> [DATASET CONTENT]:
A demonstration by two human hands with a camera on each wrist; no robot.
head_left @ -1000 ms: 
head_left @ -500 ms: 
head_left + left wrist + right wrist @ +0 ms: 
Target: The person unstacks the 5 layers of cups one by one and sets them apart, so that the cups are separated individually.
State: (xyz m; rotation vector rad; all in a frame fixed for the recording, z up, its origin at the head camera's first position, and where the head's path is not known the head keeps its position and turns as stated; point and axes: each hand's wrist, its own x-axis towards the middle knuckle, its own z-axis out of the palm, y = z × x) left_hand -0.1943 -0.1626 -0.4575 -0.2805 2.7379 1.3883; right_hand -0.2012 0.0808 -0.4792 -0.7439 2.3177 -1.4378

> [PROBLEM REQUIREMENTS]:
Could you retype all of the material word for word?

> [OUTPUT]:
A demonstration by two human hands with a camera on each wrist; no robot.
head_left @ -1000 ms: 
head_left @ -500 ms: 
head_left + left wrist + right wrist @ +0 ms: 
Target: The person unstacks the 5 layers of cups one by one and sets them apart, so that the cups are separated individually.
State: (xyz m; rotation vector rad; all in a frame fixed for the recording, z up, its origin at the head camera's first position, and where the head's path is not known the head keeps its position and turns as stated; point and axes: each hand's wrist, its own x-axis towards the middle knuckle, its own z-axis out of the palm, y = z × x) left_hand -0.1943 -0.1626 -0.4575 -0.2805 2.7379 1.3883; right_hand -0.2012 0.0808 -0.4792 -0.7439 2.3177 -1.4378

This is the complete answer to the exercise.